> _What you should do_:
All of the data should be restated word for word, with the pictures omitted.

> _Data excerpt_:
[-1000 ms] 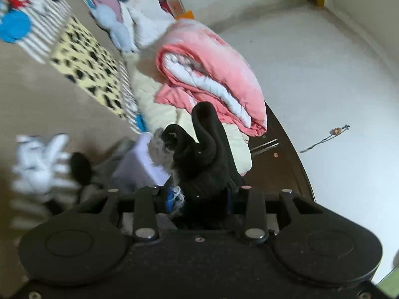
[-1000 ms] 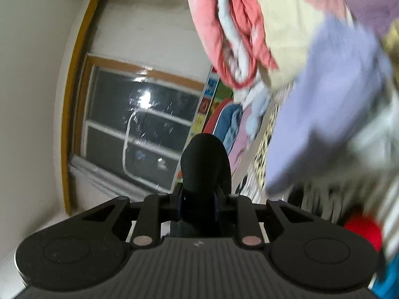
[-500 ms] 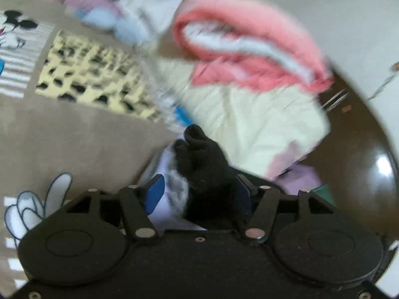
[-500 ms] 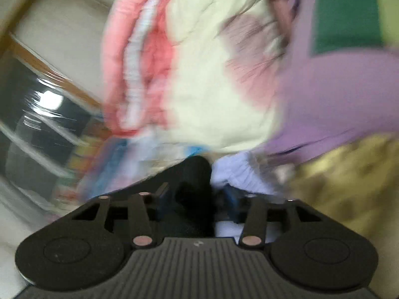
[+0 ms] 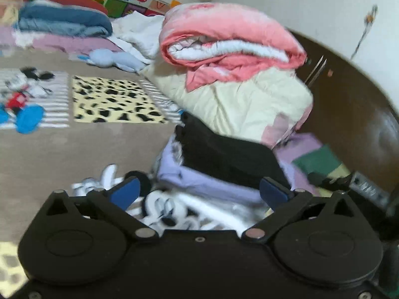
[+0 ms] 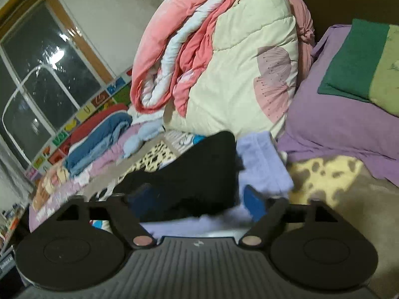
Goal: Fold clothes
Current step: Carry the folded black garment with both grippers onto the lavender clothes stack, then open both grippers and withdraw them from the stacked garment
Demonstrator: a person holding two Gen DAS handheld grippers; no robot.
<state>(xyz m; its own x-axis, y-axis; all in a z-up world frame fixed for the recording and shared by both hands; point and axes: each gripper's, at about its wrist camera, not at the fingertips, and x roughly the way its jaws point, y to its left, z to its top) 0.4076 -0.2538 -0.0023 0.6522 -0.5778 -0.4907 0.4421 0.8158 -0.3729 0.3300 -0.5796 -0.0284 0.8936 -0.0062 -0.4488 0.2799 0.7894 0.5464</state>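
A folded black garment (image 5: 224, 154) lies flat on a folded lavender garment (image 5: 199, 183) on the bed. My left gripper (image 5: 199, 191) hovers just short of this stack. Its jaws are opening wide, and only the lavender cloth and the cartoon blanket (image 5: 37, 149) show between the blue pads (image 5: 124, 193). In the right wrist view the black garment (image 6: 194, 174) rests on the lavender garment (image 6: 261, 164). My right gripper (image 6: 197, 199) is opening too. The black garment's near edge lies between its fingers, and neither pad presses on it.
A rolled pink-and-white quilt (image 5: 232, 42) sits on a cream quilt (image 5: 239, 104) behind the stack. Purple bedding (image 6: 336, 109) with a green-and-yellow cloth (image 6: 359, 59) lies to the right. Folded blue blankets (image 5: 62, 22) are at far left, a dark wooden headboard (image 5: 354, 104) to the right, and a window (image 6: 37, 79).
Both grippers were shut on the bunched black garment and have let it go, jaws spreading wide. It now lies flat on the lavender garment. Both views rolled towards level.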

> _Exercise result_:
[-1000 ms] 
[-1000 ms] 
[-500 ms] 
[-500 ms] 
[+0 ms] 
[+0 ms] 
Goal: Fold clothes
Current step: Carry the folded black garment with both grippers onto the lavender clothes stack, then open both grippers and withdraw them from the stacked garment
Demonstrator: a person holding two Gen DAS handheld grippers; no robot.
<state>(xyz m; its own x-axis, y-axis; all in a z-up world frame fixed for the recording and shared by both hands; point and axes: each gripper's, at about its wrist camera, not at the fingertips, and x roughly the way its jaws point, y to its left, z to its top) 0.4076 -0.2538 -0.0023 0.6522 -0.5778 -0.4907 0.4421 0.8158 -0.3729 0.3300 -0.5796 -0.0284 0.8936 -0.0062 -0.4488 0.2799 0.7894 0.5464</state>
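A folded black garment (image 5: 224, 154) lies flat on a folded lavender garment (image 5: 199, 183) on the bed. My left gripper (image 5: 199, 191) hovers just short of this stack. Its jaws are opening wide, and only the lavender cloth and the cartoon blanket (image 5: 37, 149) show between the blue pads (image 5: 124, 193). In the right wrist view the black garment (image 6: 194, 174) rests on the lavender garment (image 6: 261, 164). My right gripper (image 6: 197, 199) is opening too. The black garment's near edge lies between its fingers, and neither pad presses on it.
A rolled pink-and-white quilt (image 5: 232, 42) sits on a cream quilt (image 5: 239, 104) behind the stack. Purple bedding (image 6: 336, 109) with a green-and-yellow cloth (image 6: 359, 59) lies to the right. Folded blue blankets (image 5: 62, 22) are at far left, a dark wooden headboard (image 5: 354, 104) to the right, and a window (image 6: 37, 79).
Both grippers were shut on the bunched black garment and have let it go, jaws spreading wide. It now lies flat on the lavender garment. Both views rolled towards level.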

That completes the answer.